We consider a table of all the possible words
(for 3-letter words: 20*20*20=8000). To each
word we associate the list of positions in the
query sequence of all the words than give a high score when aligned with
the key word. This is called the query index.
The score is calculate according to the scoring matrix.
The exact 3-letter match is always high scoring, but note that other
matches are also possibly high.
- In the second step, we scan the target sequence. We consider all the 3-letter
words in the target sequence, and look them up in the query index, to obtain
the match position and score to the query. Initially one can consider exact matches.
In order to increase sensitivity, we can use a parameter T, and use all the words in the
target that score T or greater according to an specified substitution matrix.
- Each word hit is subsequently extended to the right and to the left to increase
the alignment's score, up to whatever position maximizes the overall
alignment score. Note that extensions beyond the first negative score are pointless.
Each alignment built in
this way is an high-scoring pair or HSP.
- The minimum score (S) for the
reported HSPs ( and the maximum allowed expected value (E) of the HSPs, but we will
not work with E values in this case )
can be specified by the user.

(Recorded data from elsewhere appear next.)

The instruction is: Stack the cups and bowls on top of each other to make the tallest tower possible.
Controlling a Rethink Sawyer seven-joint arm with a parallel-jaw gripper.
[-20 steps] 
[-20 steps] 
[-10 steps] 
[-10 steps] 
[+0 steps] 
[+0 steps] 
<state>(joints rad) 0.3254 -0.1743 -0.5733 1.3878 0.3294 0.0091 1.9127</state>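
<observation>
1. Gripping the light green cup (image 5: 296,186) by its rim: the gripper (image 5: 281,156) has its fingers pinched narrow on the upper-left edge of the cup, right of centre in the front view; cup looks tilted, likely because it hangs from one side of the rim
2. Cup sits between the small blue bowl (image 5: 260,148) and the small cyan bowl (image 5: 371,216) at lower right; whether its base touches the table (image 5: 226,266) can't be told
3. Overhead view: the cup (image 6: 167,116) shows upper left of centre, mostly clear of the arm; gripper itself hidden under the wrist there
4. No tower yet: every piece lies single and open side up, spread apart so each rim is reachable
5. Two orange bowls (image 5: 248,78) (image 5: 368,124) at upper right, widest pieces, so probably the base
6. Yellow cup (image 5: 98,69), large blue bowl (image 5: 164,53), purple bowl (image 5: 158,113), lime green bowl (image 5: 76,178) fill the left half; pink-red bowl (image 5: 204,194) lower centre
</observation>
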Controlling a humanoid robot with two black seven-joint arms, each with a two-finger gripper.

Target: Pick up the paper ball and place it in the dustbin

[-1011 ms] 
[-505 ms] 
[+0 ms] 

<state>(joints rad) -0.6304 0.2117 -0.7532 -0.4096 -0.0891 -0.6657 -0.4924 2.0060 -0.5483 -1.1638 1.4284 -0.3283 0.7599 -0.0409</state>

HSPs that meet these criteria will be
reported by BLAST. Additionally, the user can also specify the maximum
number of reported 'found targets' (B) and HSPs (alignments) (V). Note
that there can be more than one alignment per target.
SUGGESTED WORK PLANNING
-
Write a perl program that reads
two protein sequences in fasta format and a scoring matrix, e.g.:
./simple_blast.pl seq1.fa seq2.fa blosum62
-
The program should hold in memory the sequences and the scoring matrix for
later manipulation.
-
Consider the first file to correspond to the query.
Modify the program above to add the processing of the query sequence, i.e.
build a query index for the query sequence:
For each 3-letter word in the query sequence, find all the
neighbouring words ( the word neighbourhood), that is, all the
3-letter words that only differ from the query word in
one letter and have a high score when compared to it. A score
is usually high when it is >= 11.
-
Modify the script to allow to introduce the length of the word
and the minimum score for the word nieghbourhood as parameters,
W and T, respectively, e.g.
./simple_blast.pl seq1.fa seq2.fa blosum62 W=4 T=10
-
Extend the program to add a function to scan the target sequence.
This function should search the target sequence word by word (note the word length
used = W) and use the table built from the query sequence to detect hits.
Store the found hits.
-
Extend the program to add a function that extend each one of the hits
found in the target sequence. The extension should stop before we
add an alignment that makes the score negative. Store all the alignments.
-
Extend the program to print the alignments sorted by score and
beyond a certain length that we can pass as a paramter, e.g.:
./simple_blast.pl seq1.fa seq2.fa blosum62 W=4 T=10 L=20
-
It is very important that the program is well documented
and for each function there is a clear description of what it does.
This documentation must be insde the program and can be in the
format of Perl comment using the symbol #.
The description of the project and the results obtained should be
clearly explained in a simple web site or in article format. It is
important that the work is presented in a way that is reproducible by
others. The construction of a web-server will be positively evaluated.